Beginning on Schmini Atzeret, Jews start inserting the extra request Mashiv HaRuach uMorid HaGeshem in the main prayer Amida that is repeated at all three daily services. Literally translated it means "Make the wind blow and the rain fall", and the obvious reason is that now is the time when we need rain for seeds and plants to get a good harvest (and nowadays, to resupply lake Kineret with drinking water). Those who've been following this blog know that it's been the driest and warmest November since 1941 in Israel, and so far, except for the heat, December aint looking much better. But on the Mashiv HaRuach part, this Shabbes, our prayers have been answered....
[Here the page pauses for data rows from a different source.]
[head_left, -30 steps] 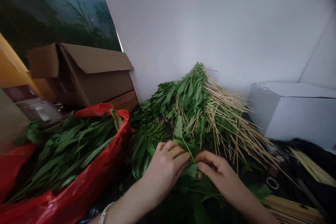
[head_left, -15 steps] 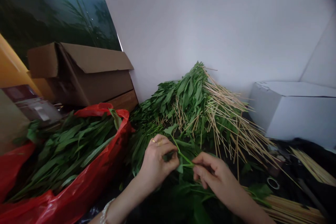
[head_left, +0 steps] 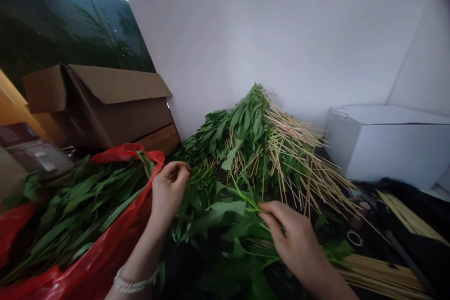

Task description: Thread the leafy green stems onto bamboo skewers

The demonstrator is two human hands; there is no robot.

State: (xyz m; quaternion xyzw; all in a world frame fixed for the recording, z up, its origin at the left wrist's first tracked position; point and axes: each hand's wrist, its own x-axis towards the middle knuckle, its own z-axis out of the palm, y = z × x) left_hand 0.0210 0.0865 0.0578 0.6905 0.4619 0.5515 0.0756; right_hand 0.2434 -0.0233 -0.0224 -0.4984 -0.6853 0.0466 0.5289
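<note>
My right hand pinches a leafy green stem between thumb and forefinger, its leaves pointing up and to the left. My left hand is apart from that stem, beside the rim of a red plastic bag. Its thumb and fingers are curled together; whether anything small is between them, I cannot make out. Long green leaves fill the bag. Beneath my hands more loose leafy stems lie on a dark surface. Ahead stands a heap of leaf bundles with thin wooden sticks poking out to the right.
An open cardboard box stands at the back left, a white box at the right by the wall. Loose sticks lie at the lower right, near a white ring. More sticks rest on black material.
My left hand has left the stem and moved left and up to the bag's edge. My right hand still holds the stem. The view has shifted slightly to the right.
</note>
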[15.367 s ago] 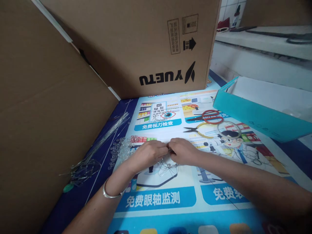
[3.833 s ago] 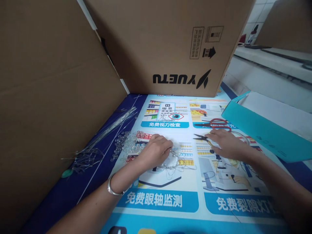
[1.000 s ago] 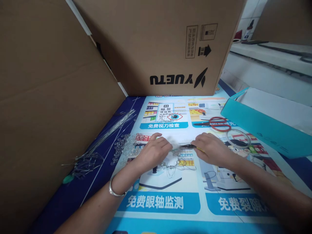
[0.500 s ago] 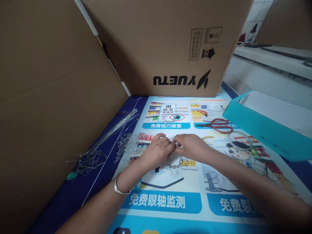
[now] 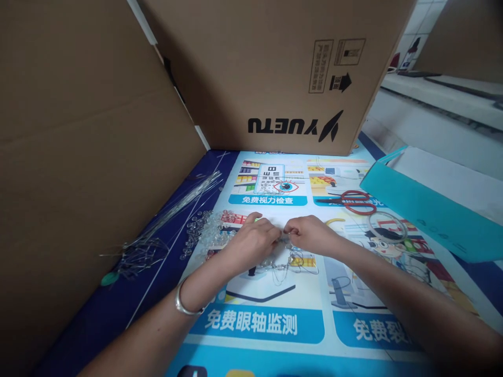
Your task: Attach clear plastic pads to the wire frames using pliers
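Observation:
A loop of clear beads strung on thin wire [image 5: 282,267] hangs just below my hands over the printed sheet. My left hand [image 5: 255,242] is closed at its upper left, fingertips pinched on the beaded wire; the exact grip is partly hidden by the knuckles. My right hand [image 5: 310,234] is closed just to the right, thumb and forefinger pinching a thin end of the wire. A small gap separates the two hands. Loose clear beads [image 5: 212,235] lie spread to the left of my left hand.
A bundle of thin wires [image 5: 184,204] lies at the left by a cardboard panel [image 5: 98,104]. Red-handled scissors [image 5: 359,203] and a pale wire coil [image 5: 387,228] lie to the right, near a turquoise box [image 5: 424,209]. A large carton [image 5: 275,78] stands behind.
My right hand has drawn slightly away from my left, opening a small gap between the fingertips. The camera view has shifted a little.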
There are basically three weather phenomenons that can magically make whole pieces of a city disappear. The first and most common to westerners is fog. Slightly less common is smog. The first time I witnessed the magic power of air pollution was when I had already spent a week in Santiago De Chile, capital of Chile. After a night of heavy rain I stepped out on the porch and do my amazement fount that the whole city was surrounded by the most brilliantly shining and beautiful, snow-capped mountain range, crystal clearly visible agains the clear blue sky. The rain had cleared the smog. Two days later the mountain range was gone.

Santiago on a clear day.
The third one is a sand storm. Now those of you who have only seen sand storms at the movies may think of them as hail storm of sand. The usually are not. The sand grains are so small you can't make them out, it's like sand flour. And they blow in the wind gusts and fill the air to the extent that you can't see more than 200 meters, while coloring said air slightly brown. And so the sand get's un your mouth, nostrils, lungs and everywhere else. And this is what's been the whether here for the whole Shabbes. And trust me, it't not doing wonders for my burgeoning cold....


So...dear G-d, can we please have some rain as well? Is it to much to ask for? On a related topic I hereby wish all you readers Shavua Tov. And for those of you who have Sunday off, a continued nice weekend. Me I'm starting a new Ulpan tomorrow, and even possibly has a date assuming the woman in question will get in contact, seeing as she doesn't have a phone where she can be reached. Yalla.